> Task
Repeat the lines below exactly as written, please, from the line with "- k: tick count" to the line with "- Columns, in", both lines included, and no others.
□ □ □ □ □
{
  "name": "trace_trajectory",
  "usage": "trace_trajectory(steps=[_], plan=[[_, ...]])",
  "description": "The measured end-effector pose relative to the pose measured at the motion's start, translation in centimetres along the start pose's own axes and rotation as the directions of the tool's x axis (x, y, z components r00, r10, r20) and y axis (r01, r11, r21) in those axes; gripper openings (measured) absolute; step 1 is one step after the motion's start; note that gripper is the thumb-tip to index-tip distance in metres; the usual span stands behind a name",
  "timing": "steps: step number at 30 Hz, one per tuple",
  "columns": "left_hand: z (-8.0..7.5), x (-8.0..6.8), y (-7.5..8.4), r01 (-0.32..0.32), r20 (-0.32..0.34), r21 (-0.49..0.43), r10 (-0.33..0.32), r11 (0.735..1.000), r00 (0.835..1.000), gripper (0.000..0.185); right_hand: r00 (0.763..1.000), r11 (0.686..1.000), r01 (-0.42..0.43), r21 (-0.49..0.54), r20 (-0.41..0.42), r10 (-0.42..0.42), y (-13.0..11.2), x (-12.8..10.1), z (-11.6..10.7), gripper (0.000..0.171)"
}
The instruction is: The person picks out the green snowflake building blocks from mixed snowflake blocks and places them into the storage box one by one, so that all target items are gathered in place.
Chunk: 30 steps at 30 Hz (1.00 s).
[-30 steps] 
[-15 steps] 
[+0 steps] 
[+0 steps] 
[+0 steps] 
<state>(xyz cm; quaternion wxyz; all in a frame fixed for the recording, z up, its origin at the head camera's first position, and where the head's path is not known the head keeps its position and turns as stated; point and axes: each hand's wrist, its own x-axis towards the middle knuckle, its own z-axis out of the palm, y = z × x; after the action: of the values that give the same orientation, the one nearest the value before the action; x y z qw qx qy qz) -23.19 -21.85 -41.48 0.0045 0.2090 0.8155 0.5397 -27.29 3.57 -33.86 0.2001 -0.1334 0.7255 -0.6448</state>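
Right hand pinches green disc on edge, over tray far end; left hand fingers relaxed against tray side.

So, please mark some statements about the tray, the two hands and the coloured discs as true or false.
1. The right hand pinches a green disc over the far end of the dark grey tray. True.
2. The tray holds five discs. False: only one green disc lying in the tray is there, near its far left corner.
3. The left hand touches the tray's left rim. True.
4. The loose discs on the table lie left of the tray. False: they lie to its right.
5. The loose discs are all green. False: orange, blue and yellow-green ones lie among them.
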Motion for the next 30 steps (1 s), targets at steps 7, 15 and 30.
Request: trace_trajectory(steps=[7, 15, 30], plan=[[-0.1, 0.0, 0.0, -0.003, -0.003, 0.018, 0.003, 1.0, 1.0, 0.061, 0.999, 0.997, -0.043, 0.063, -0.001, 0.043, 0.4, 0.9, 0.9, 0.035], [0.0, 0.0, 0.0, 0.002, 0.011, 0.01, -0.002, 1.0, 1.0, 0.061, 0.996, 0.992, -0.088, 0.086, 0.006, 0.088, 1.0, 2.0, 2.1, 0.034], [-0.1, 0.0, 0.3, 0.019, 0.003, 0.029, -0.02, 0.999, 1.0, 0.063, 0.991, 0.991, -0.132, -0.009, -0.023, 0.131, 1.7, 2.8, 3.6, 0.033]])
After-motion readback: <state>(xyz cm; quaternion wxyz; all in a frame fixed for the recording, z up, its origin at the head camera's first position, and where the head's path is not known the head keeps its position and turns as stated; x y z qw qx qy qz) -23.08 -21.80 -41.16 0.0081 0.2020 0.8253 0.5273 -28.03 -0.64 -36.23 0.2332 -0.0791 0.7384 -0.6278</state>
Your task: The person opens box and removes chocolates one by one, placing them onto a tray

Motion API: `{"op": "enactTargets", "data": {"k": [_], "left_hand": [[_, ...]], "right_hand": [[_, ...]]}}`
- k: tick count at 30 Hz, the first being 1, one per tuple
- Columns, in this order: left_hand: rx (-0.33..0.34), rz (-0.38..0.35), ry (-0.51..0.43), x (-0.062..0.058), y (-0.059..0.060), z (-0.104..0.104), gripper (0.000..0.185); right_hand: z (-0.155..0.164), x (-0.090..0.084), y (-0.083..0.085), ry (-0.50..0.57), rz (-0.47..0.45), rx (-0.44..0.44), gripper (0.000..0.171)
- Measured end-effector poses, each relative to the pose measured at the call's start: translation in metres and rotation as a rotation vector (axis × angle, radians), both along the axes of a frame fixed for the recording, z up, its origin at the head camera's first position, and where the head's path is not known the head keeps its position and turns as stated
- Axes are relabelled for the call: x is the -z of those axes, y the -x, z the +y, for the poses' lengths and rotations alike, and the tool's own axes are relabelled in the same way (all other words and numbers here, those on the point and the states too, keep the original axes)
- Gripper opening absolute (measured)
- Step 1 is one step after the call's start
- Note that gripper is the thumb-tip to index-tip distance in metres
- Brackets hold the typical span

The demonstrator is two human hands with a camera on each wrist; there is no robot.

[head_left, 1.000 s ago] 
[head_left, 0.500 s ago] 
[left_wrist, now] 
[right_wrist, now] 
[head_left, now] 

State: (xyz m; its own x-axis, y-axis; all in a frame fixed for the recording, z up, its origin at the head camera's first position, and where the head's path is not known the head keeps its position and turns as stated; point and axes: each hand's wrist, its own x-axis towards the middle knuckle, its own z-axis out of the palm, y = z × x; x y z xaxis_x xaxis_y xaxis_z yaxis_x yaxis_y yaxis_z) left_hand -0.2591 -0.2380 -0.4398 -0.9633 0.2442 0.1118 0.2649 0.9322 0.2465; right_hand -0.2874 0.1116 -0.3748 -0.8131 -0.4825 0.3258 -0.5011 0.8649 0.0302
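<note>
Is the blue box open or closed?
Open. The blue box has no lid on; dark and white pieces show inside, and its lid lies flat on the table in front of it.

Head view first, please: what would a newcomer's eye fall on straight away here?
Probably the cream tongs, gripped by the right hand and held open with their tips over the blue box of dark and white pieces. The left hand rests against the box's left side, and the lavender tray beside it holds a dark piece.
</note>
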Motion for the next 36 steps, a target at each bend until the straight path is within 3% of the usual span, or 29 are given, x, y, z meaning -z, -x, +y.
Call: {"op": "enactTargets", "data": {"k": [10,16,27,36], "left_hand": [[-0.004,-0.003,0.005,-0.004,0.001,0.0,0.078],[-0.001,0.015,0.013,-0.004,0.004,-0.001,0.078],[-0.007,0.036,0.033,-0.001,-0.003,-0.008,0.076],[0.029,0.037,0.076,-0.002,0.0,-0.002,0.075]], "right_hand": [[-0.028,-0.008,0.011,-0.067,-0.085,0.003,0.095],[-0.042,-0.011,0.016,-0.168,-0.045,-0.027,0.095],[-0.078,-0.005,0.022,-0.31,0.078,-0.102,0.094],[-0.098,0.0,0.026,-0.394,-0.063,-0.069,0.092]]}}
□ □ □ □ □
> Result for this task
- k: tick count at 30 Hz, the first being 1, one per tuple
- Columns, in this order: left_hand: rx (-0.33..0.34), rz (-0.38..0.35), ry (-0.51..0.43), x (-0.062..0.058), y (-0.059..0.060), z (-0.104..0.104), gripper (0.000..0.185); right_hand: z (-0.155..0.164), x (-0.090..0.084), y (-0.083..0.085), ry (-0.50..0.57), rz (-0.47..0.45), rx (-0.44..0.44), gripper (0.000..0.171)

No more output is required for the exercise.